Conceptualization, J.D., J.M.N.-M., and S.S.-G.; methodology, J.P.-F., C.S.C.-S., and L.J.M.-G.; software, J.L.F.-R.; formal analysis, C.S.C.-S. and J.P.-F.; investigation, S.S.-G., I.P.-C., and V.G.-S.; resources, J.M.N.-M.; data curation, C.S.C.-S..; writing—original draft preparation, J.D., S.S.-G., N.L., L.J.M.-G., and J.P.-F.; writing—review and editing, J.D., S.S.-G., N.L., L.J.M.-G., and J.P.-F.; visualization, C.S.C.-S. and J.L.F.-R..; supervision, J.D. and S.S.-G..; funding acquisition, J.D. All authors have read and agreed to the published version of the manuscript.

Funding

This research was funded by grants PT17/0009/0006 from the ISCIII, co-funded by the European Regional Development Fund (ERDF) as well as H2020 “ELIXIR-EXCELERATE fast-track ELIXIR implementation and drive early user exploitation across the life sciences” (GA 676559).

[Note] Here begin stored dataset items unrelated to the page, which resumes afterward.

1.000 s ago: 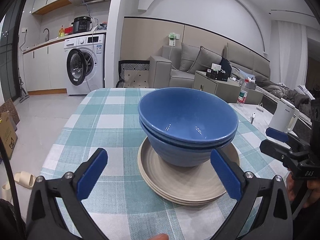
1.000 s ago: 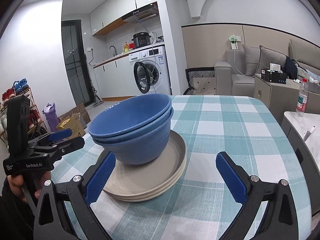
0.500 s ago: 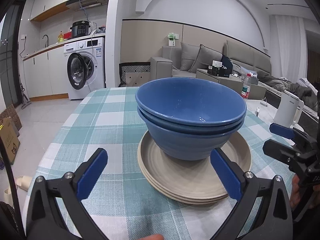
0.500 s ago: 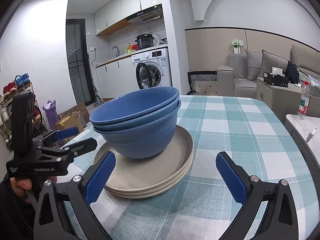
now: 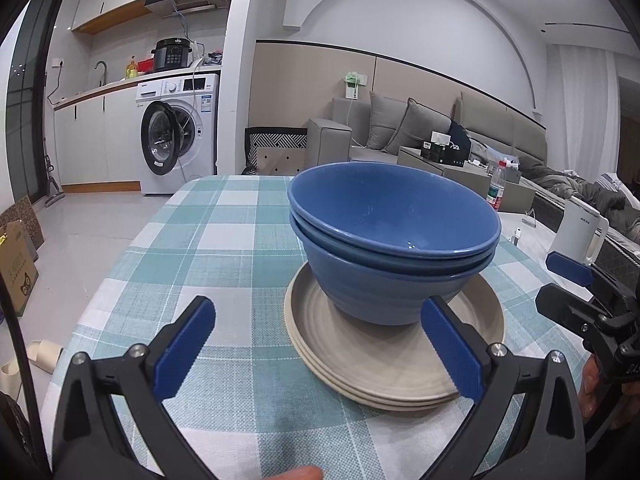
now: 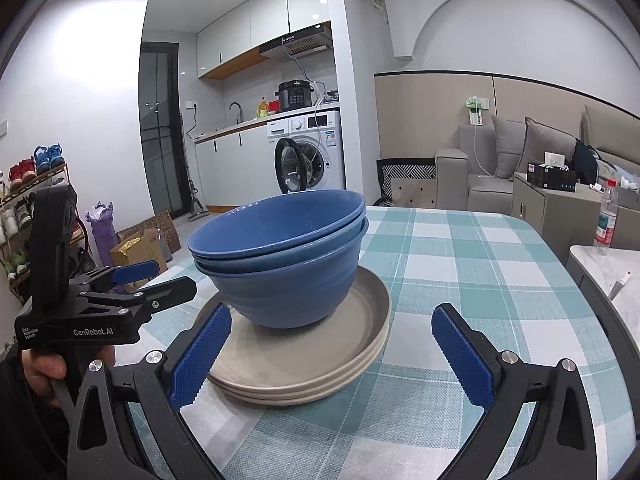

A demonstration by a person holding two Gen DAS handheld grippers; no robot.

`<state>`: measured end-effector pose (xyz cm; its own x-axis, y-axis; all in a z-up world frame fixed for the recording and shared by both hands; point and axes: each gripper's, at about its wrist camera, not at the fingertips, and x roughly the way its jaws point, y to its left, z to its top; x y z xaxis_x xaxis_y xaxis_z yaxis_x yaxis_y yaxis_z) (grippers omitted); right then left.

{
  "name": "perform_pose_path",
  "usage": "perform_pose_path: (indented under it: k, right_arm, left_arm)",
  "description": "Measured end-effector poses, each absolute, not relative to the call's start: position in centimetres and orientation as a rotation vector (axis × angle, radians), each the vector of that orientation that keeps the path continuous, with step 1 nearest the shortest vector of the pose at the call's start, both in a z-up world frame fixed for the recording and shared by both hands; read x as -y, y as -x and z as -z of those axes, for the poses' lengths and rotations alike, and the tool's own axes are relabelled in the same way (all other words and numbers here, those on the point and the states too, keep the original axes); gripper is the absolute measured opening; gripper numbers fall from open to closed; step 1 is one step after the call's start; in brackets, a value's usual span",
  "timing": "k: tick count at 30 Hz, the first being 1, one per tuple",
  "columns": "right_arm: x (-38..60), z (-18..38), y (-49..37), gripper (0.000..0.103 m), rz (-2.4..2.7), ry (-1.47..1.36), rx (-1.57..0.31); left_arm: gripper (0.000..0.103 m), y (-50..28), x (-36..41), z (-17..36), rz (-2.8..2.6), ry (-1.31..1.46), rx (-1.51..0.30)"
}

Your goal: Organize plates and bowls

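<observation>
Bowls (image 5: 394, 240), two of them in blue, sit nested one inside the other on a stack of beige plates (image 5: 384, 364), and the whole pile rests on the checked cloth of the counter (image 5: 224, 240), closer to my near edge than to the far one. From the left wrist view I see my left gripper (image 5: 316, 354) spread wide with nothing between its blue pads; its right pad overlaps the near part of the plate stack in the picture, but whether it touches the plates I cannot tell. The bowls stand upright, the upper one tipped a little off level inside the lower. My right gripper (image 6: 330, 354) is likewise wide apart and empty, with its left pad over the near rim of the plates and its right pad above bare cloth beside them. In the right wrist view the left gripper shows at the left edge, held by a hand (image 6: 46, 364), its fingertips pointing toward the bowls and near the plates. In the left wrist view the right gripper (image 5: 576, 280) shows at the right edge of the counter, just beside the plates. A white kettle (image 5: 578, 232) stands beyond the counter's right edge.
</observation>
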<state>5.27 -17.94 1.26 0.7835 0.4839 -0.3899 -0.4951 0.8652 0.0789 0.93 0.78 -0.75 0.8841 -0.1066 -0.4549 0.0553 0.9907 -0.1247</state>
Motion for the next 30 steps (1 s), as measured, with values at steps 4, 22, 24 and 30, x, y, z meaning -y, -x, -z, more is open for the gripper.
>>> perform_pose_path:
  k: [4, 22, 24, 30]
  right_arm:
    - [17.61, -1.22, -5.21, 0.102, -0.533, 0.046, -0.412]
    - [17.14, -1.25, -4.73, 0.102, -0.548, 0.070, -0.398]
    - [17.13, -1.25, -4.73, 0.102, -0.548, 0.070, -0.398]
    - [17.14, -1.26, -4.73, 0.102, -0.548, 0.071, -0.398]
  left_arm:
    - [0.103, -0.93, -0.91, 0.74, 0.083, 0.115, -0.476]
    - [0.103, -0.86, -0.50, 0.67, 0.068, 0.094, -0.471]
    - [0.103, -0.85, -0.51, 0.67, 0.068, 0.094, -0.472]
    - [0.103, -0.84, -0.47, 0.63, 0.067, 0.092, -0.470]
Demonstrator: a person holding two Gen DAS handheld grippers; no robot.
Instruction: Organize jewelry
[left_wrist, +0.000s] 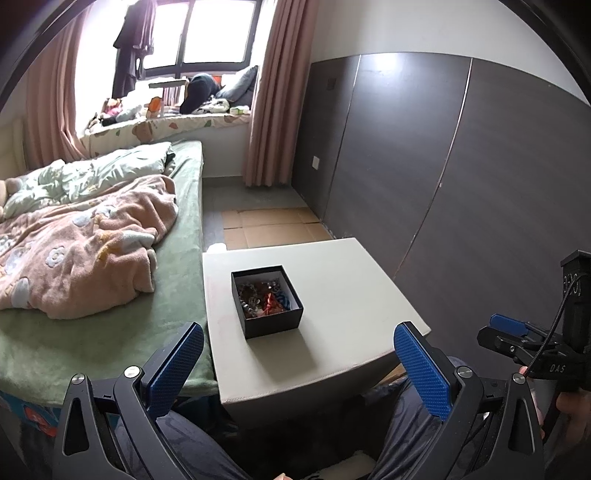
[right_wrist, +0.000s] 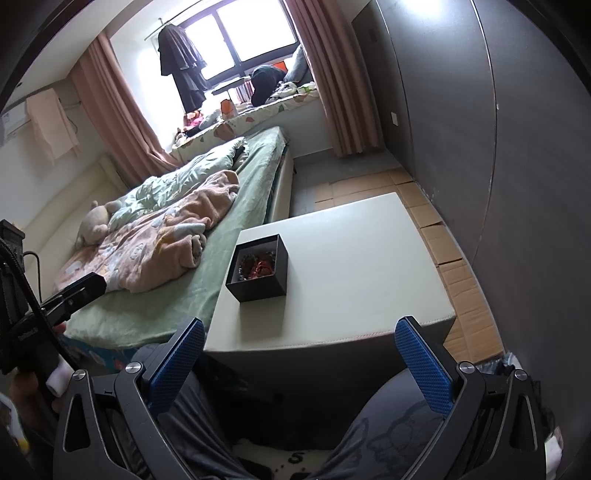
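Both wrist cameras look down from near, sharing the black box (left_wrist: 266, 301) on the table (left_wrist: 332, 295).
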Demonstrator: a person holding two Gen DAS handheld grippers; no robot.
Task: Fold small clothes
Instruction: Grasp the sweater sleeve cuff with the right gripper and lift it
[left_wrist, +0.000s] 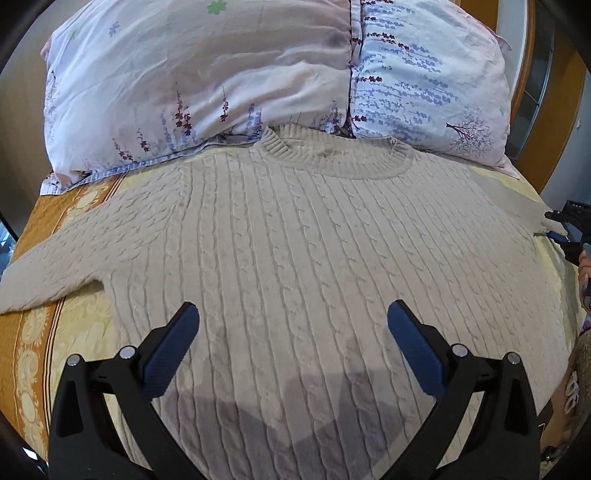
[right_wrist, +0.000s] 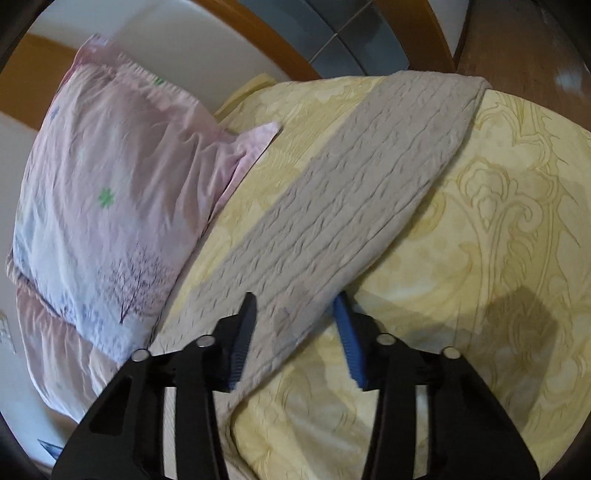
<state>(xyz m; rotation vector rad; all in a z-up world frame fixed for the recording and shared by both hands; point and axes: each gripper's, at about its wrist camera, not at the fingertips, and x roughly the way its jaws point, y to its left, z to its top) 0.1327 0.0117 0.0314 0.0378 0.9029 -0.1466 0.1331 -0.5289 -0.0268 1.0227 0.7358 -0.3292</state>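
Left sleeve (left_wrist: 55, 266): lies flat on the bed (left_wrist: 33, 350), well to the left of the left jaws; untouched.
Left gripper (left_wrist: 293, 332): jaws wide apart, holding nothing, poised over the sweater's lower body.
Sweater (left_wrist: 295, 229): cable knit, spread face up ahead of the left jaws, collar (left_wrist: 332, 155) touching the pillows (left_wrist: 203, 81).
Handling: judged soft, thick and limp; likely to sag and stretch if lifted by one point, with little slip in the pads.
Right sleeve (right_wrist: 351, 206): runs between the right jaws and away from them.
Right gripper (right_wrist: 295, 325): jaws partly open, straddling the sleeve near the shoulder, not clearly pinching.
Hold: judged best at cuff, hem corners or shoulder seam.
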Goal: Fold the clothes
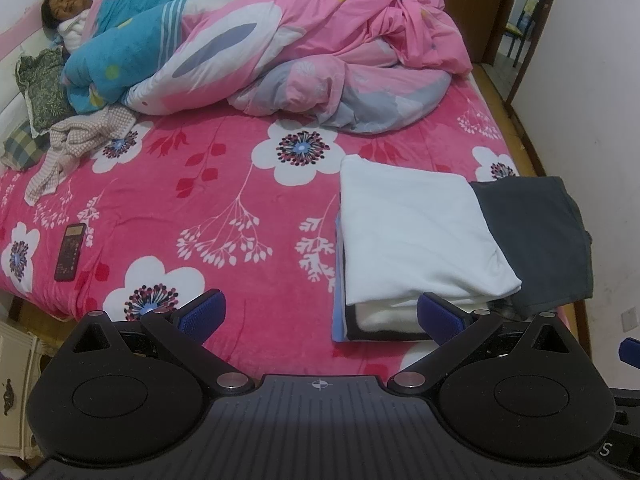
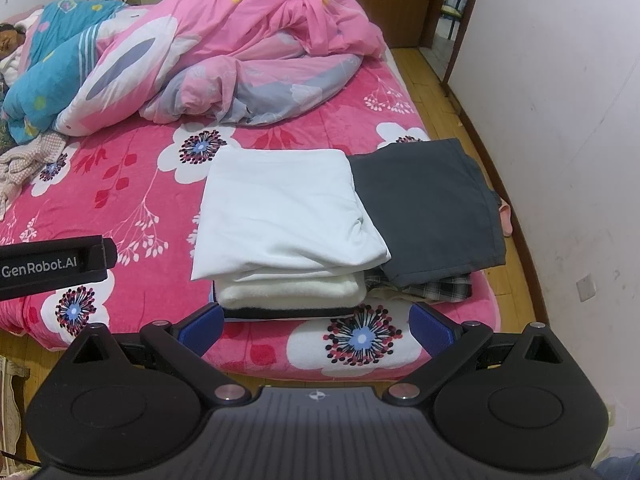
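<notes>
A folded white garment (image 1: 416, 236) (image 2: 284, 212) tops a stack of folded clothes near the bed's front right corner. Beside it lies a folded dark grey garment (image 1: 536, 240) (image 2: 428, 208) over a plaid piece (image 2: 436, 290). My left gripper (image 1: 318, 314) hovers open at the bed's front edge, left of the stack, with nothing between its blue pads. My right gripper (image 2: 316, 324) is open too, just in front of the stack, holding nothing. A crumpled checked garment (image 1: 76, 140) (image 2: 24, 160) lies unfolded at the far left of the bed.
A person (image 1: 66, 4) lies under a blue and pink quilt (image 1: 300, 44) across the back of the pink flowered bed (image 1: 208, 208). A dark remote (image 1: 71, 246) rests at the left. A white wall (image 2: 560, 120) and wooden floor (image 2: 516, 320) flank the bed's right side.
</notes>
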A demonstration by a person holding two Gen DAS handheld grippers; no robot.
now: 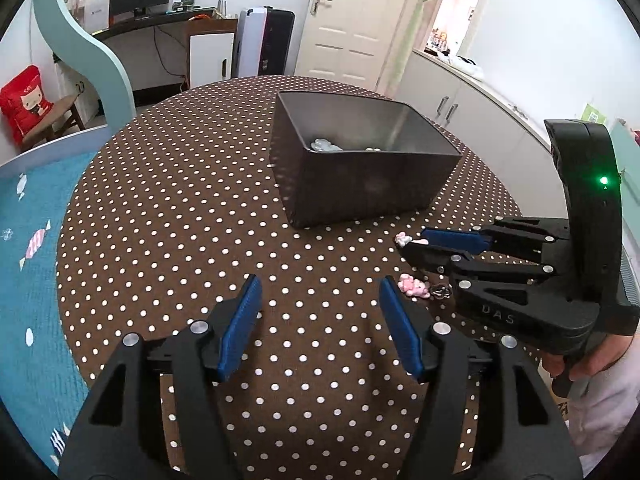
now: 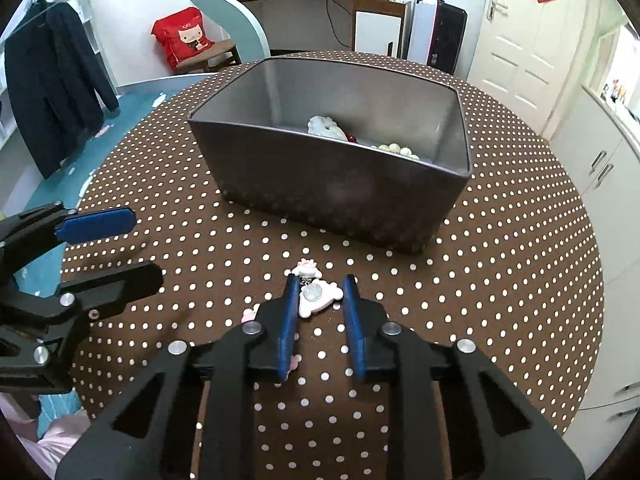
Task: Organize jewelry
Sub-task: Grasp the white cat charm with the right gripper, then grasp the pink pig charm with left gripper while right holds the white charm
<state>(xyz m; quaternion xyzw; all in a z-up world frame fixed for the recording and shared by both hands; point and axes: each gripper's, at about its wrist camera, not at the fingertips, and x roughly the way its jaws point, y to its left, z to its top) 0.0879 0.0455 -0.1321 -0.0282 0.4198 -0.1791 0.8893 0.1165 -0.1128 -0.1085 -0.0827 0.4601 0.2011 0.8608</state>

Institutional Review Board Statement

Not applicable.

Informed Consent Statement

Not applicable.

Data Availability Statement

The sequences of the four WNV presented here are available in the European Nucleotide Archive (ENA) database under the project identifier PRJEB43037.

Conflicts of Interest

The authors declare no conflict of interest. The funders had no role in the design of the study; in the collection, analyses, or interpretation of data; in the writing of the manuscript; or in the decision to publish the results.